Перед ним проносились картины, сохранившиеся где-то в глубине памяти. Какой-то калейдоскоп, мешанина образов. Одни мелькали мимо со странной, сверхъестественной быстротой. Другие были чётки и почти неподвижны. Все переживания последнего времени заслонялись картинами давнего прошлого. Жизнь в неаполитанских монастырях. Жизнь в Ноле, пока он одиннадцатилетним мальчиком не уехал в Неаполь учиться у Винченцо Колле. Всё плыло мимо, колыхаясь, как колышутся листья буков и лавров в те часы, когда (так он думал в детстве) эльфы[222] пляшут на холмах. Мессер Донезе, портной, испортил платье, которое он шил, и швырнул утюг на пол... Серо-коричневая сука на заднем дворе ощенилась в старой винной бочке... Виноградари у дороги во время сбора винограда бывали постоянно навеселе и задевали прохожих. Они кричали «Рогоносец!» или «Шлюха!» каждому, даже знатным господам, которые морщили нос и смотрели прямо перед собой, делая вид, что не слышат. Только один подвыпивший господин в шляпе с страусовым пером стал бросать крестьянам монеты и перекликаться с ними, а какая-то весьма пышная дама улыбалась и кивала головой, словно те, кто кричал ей «шлюха», величали её каким-нибудь громким титулом. На нивах по золоту хлебов ходили от ветра волны, и казалось, что это земля дрожит всей своей взъерошенной шерстью, как собака, когда у неё чешется спина... В Чикале он смотрел сквозь широкие листья винограда на тёмные склоны Везувия... У Францино на гряды дынь забрались крысы... Когда они были в гостях у Антонио Саулино, он, Фелипе, сидел на воротах и, услышав кукование кукушки, возвещавшей весну, спросил: «Кто это кричит? Лев?» И все смеялись над ним. Но кукушка куковала так громко и так близко...

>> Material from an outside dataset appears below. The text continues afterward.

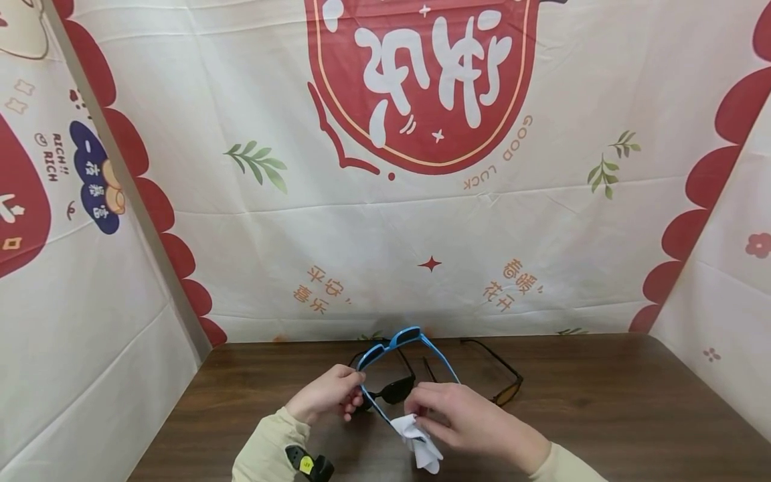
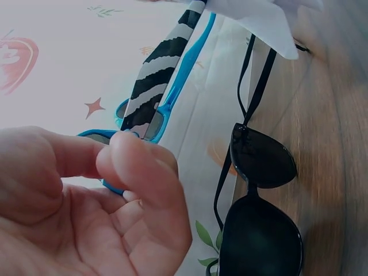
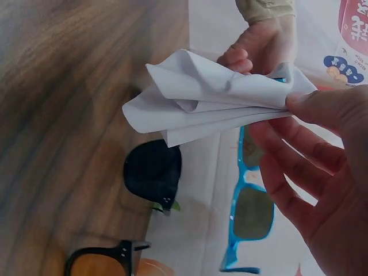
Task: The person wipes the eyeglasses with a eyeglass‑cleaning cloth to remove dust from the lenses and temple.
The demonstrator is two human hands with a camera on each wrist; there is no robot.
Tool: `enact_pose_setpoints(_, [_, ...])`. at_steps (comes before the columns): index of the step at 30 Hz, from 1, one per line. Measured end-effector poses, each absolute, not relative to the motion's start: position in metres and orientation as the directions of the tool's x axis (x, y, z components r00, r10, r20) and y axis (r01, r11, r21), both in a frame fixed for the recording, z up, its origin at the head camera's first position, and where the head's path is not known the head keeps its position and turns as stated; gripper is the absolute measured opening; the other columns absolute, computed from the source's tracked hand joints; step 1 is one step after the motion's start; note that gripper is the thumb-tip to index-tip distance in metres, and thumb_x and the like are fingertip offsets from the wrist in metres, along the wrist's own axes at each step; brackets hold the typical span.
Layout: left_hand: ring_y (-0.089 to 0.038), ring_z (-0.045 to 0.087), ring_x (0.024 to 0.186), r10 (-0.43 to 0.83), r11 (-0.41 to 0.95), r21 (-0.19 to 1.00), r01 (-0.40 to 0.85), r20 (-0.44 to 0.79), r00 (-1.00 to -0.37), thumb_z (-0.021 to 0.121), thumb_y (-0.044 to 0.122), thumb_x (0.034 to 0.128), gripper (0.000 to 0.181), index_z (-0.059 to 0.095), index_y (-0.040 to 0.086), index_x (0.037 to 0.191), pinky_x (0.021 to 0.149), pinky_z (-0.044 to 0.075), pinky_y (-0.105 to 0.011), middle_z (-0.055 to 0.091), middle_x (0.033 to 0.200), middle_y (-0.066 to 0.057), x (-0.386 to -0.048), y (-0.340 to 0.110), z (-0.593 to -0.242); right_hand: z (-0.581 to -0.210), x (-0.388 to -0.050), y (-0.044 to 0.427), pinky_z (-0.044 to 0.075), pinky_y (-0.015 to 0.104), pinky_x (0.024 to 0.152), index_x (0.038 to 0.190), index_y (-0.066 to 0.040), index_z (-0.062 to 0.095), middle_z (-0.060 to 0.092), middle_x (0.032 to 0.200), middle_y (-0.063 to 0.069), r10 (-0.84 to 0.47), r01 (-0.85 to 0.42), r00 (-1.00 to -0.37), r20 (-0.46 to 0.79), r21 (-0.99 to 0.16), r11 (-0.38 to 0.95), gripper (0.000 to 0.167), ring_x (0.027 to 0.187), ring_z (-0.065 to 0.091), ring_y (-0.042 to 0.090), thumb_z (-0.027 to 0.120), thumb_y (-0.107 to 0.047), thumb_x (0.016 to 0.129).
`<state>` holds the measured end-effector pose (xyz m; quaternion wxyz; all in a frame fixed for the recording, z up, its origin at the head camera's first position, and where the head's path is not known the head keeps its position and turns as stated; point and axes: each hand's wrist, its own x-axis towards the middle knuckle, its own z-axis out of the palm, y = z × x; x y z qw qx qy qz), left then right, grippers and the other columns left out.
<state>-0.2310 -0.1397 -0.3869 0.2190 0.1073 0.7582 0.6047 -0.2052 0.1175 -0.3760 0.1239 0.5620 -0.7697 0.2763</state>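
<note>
Bare left hand (image 1: pixel 328 396), bare right hand (image 1: pixel 466 416). Left sleeve (image 1: pixel 265 442): pale cream, softly creased, cuff ending at wrist. Black strap (image 1: pixel 294 456) over it, carrying bright yellow patch (image 1: pixel 306 464) and boxy black wrist camera (image 1: pixel 322 469). Right sleeve (image 1: pixel 565 466): matching pale cream, cropped by bottom edge.

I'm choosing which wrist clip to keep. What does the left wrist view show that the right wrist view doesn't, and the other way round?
Only the left wrist view shows the zebra-striped temple of the blue sunglasses and the bridge of the black sunglasses.

Only the right wrist view shows an amber lens, the cream sleeve and the thumb of the right hand on the white cloth.

Both show the left hand, white cloth, blue sunglasses, black sunglasses and wooden tabletop.
</note>
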Motion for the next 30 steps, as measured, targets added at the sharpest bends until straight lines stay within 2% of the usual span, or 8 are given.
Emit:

Отец работал на огороде и методически осматривал листья капусты, обирая улиток. А старый Шипионс Саулино, двоюродный брат матери, хлопал по спине всех, даже малышей, и постоянно рассказывал о себе одно и то же: как он раз в год, в страстную пятницу, ходил исповедоваться к своему старому другу викарию и говорил: «Отец, сегодняшними грехами заканчивается год». А викарий отвечал: «И сегодняшним отпущением тоже. Иди с миром и больше не греши». Перед Пасхой Шипионе постоянно твердил: «Ну вот, скоро и на исповедь пойду. Остаётся ещё только шесть дней». А после исповеди: «Ну вот, теперь можно опять целый год грешить». И так неизменно из года в год. От старика всегда пахло как-то странно, анисовым семенем. Мать любила его, а он, Фелипе, нет.

Раз его послали с каким-то поручением к Весте, кажется за солью, а когда он вошёл, Веста снимала через голову рубашку, стоя к нему спиной и наклонясь вперёд. Она сказала невнятно из-под рубашки: «Ай, уходи!», думая, что это Альбенцио. И он на цыпочках вышел.

Видения более смутные... Какие-то люди, склонённые над могилой, выступали из мрака, озарённые молнией ужаса. Сфинкс с верёвкой, чтобы душить людей... Кто-то плакал, плакал, плакал. Опять та же группа людей, неслышно делающих что-то во мраке. Он словно ходил по давно забытым местам, и на каждом шагу в его душу стучался ужас. Что-то случилось в этом месте. Но он не мог вспомнить, что именно. Он всё ходил и ходил по этому лабиринту, где вехами служили какие-то обрывки непонятной угрозы.

Он стал заводить с Джованни разговоры о женщинах. Джованни опять пробовал остановить его, говоря: «Зачем вы мне рассказываете всё это? Это нехорошо, тем женщинам не понравилось бы, что вы о них такое говорите...»

Бруно этот довод показался несколько нелепым, но он пропустил его мимо ушей. Рассказы продолжались, и Джованни как будто начал проявлять к ним интерес, поощрял Бруно. Бруно думал: «Это надежда возвращается ко мне». А вслух говорил : «Я вам всё это рассказываю, но, в сущности, женщины меня больше не привлекают. Я люблю только вас». Он прижимал к себе руку Джованни, уже не стыдясь больше. Потом начинал плакать. «Вы слишком добры ко мне, слишком добры. Это ненадолго. Я проклят». В Джованни была своеобразная смесь покорности и сдержанности. Бруно твердил себе: «Я оброс грязью, неудивительно, что он не хочет подойти ближе». Он отодвигался и продолжал говорить.

222

Эльфы (нем.) — в германских народных поверьях духи природы, населяющие воздух, землю, горы, леса, жилища людей и обычно благожелательные к людям.